There's no right way to do SRE, but there is a wrong way. Here at Aiven we're getting SRE right, because maintaining a stable environment is crucial for an infrastructure-as-a-service provider. That's why we wanted to spread the goodness and help any straying friends find the true path again.
Here are some questions you can ask yourself and your teams to find out if your SRE game is on point.
1. Are your SRE efforts in a silo?
Good SRE comes from a working cooperation between developers and operations. If ops keeps dealing with the same issues again and again, clear the lines of communication between the teams and find solutions at the source.
2. Are you measuring SRE success in uptime?

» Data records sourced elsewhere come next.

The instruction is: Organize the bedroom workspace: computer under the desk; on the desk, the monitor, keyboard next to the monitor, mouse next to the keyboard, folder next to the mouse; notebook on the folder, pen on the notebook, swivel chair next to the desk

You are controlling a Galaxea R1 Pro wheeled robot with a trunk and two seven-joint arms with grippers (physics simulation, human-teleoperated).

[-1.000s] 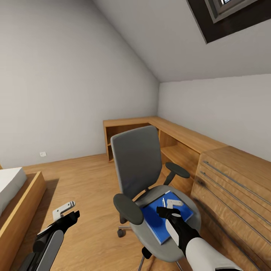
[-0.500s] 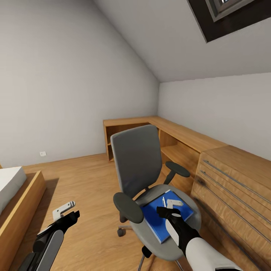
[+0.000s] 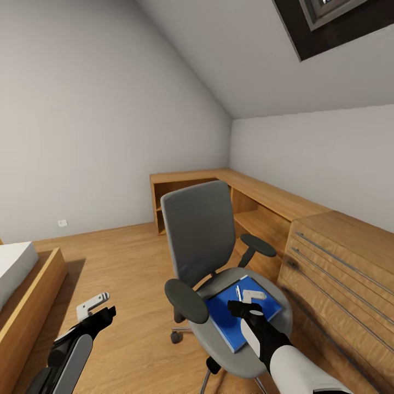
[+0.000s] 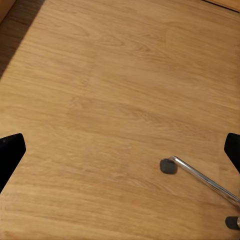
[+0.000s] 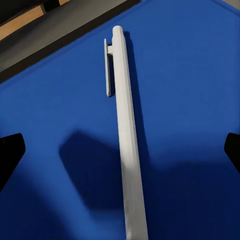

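Note:
The swivel chair (image 3: 200,235) stands in front of me, grey with black armrests. On its seat lies the bright blue folder (image 3: 227,323), and on the folder the white pen (image 3: 238,294). My right gripper (image 3: 247,302) hovers open just over the pen. In the right wrist view the pen (image 5: 127,145) runs lengthwise across the folder (image 5: 190,100), between the two black fingertips (image 5: 10,152) at the edges. My left gripper (image 3: 98,309) hangs open low over the floor, beside the chair; its wrist view shows a chair castor (image 4: 168,165) and a metal base leg (image 4: 205,177).
A light-wood drawer chest (image 3: 345,262) stands close to the right of the chair. A low light-wood shelf unit (image 3: 262,197) runs along the far wall into the corner. A bed frame (image 3: 27,295) sits at the left. Open wooden floor (image 3: 126,262) lies between.

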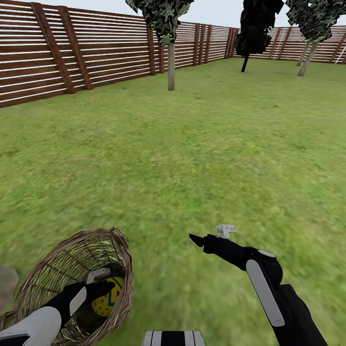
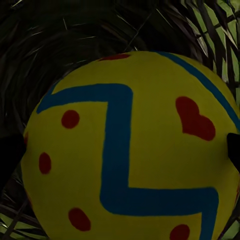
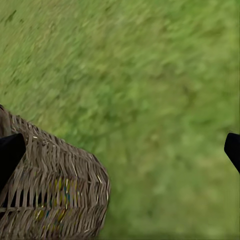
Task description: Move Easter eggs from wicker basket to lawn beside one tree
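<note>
The wicker basket stands on the lawn at the lower left of the head view. My left gripper reaches down inside it, open, its fingers on either side of a yellow Easter egg. In the left wrist view that egg, with its blue zigzag and red hearts, lies very close between the dark fingertips. Other eggs are hidden. My right gripper hangs open over bare grass to the right of the basket; yellow and blue glint through the weave.
A brown slatted fence rings the garden. A thin-trunked tree stands far ahead, a black conifer and another thin tree at the back right. A grey-brown shape touches the left edge beside the basket.
</note>
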Controlling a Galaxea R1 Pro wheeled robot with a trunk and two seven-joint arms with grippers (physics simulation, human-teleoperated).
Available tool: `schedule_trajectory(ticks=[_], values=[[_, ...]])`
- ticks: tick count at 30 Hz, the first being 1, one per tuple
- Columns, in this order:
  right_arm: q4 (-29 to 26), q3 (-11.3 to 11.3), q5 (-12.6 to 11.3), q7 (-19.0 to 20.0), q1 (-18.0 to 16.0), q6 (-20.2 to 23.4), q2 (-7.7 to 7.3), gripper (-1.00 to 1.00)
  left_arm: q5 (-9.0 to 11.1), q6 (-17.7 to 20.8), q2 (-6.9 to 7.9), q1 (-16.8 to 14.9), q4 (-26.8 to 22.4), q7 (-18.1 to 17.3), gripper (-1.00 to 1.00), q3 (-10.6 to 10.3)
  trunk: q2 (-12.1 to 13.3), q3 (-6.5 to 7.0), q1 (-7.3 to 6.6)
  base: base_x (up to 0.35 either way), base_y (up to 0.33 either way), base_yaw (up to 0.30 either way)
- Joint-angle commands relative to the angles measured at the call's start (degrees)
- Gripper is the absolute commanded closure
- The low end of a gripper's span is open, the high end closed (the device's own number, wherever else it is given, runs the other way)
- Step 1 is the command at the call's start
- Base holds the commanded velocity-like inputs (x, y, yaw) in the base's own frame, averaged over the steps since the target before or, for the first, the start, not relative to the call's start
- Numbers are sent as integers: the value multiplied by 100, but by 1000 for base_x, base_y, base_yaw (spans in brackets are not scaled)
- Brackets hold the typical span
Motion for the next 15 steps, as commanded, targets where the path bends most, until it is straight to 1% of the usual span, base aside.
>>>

Measuring SRE success is a step in the right direction. However, don't just stare at uptime. Yes, it's what you're promising your customers, but it's not the whole story, and to reach those last two nines you need more.
In addition to uptime, make sure to track availability and resilience. After all, your environment may be up, but unreachable - what use is that for your customers? Then when things go haywire and the environment crashes, good resilience is what enables it to get back up again quickly.
3. Is your SRE all about reacting to emergencies?
If you write "how to do SRE" in a search engine, it can tell you that SRE should not be reactive but PROactive. That's how much of a no-brainer it is. The reason your search engine knows about it, though, is that in many companies, it's still reactive.
Your approach needs to be all about continual improvement. When a thing breaks once, make sure it doesn't break again.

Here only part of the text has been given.